Do you think that server farms, huge pipes, high-end sysadmins, and high-end developers are free? For the purposes of free Gmail, as was ALWAYS a part of the deal, their targeted ads ARE just as necessary as parsing envelope headers.

Re:So who did Google piss off?

[organgtool]

This is typical anti-company behavior by the federal government.

This is part of a class-action lawsuit that was initiated by a group of private citizens, not a government entity.

Regardless of the discussion if they are right or wrong, Google was not bothered in the past, so apparently they pissed someone off at the federal level and now they are out to shut them down. ( and i'm sure extort them on the ride ).

Nobody is going to shut Google down. At worst, they have to pay a relatively small fee and send out a revised Privacy Notice that outlines their data collection methods more explicitly.

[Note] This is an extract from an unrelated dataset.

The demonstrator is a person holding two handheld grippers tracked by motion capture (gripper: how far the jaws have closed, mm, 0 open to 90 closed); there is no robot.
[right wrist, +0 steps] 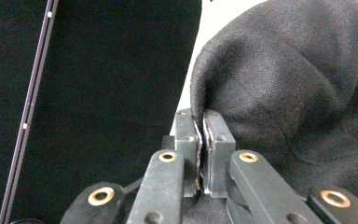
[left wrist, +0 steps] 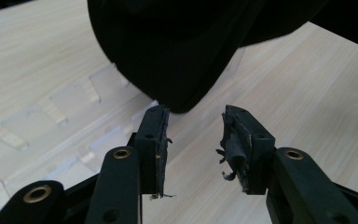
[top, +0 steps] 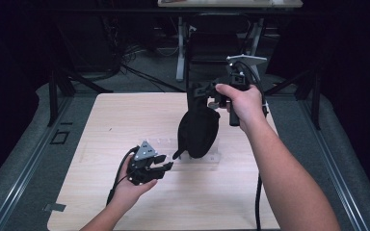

I bet they were asked to do something way out of line and declined and now will pay the price with complete shut down. But that is just theory.

No, it is not a theory. Theories are based on evidence and the only thing you've spouted is pure conjecture.

Re:Virus scanning is a service

[kwbauer]

And as many others have pointed out, the judge's logic is flawed as it would also outlaw the use of secretaries and interns reading mail (electronic or otherwise) for executives, politicians and, most likely, Judge Koh himself. Once you send correspondence to someone then they are free to do what they want with that correspondence including having others scan it for content. Granted, sometimes they are limited by confidentiality but then they wouldn't be soliciting that correspondence to be sent via unencrypted email.

If a gmail user has given permission to Google to scan the user's email for the purpose of giving the gmail user targeted ads is in violation of wiretapping laws, then the judge or his interns and secretaries are also in violation of similar laws regarding the US Mail. Also, email is the modern equivalent of the US Mail*, not the phone system so it shouldn't really be subject to wiretapping laws in the first place. it should be subject to the laws that cover the US Mail*.

*Substitute your local government Postal Authority if not in the US.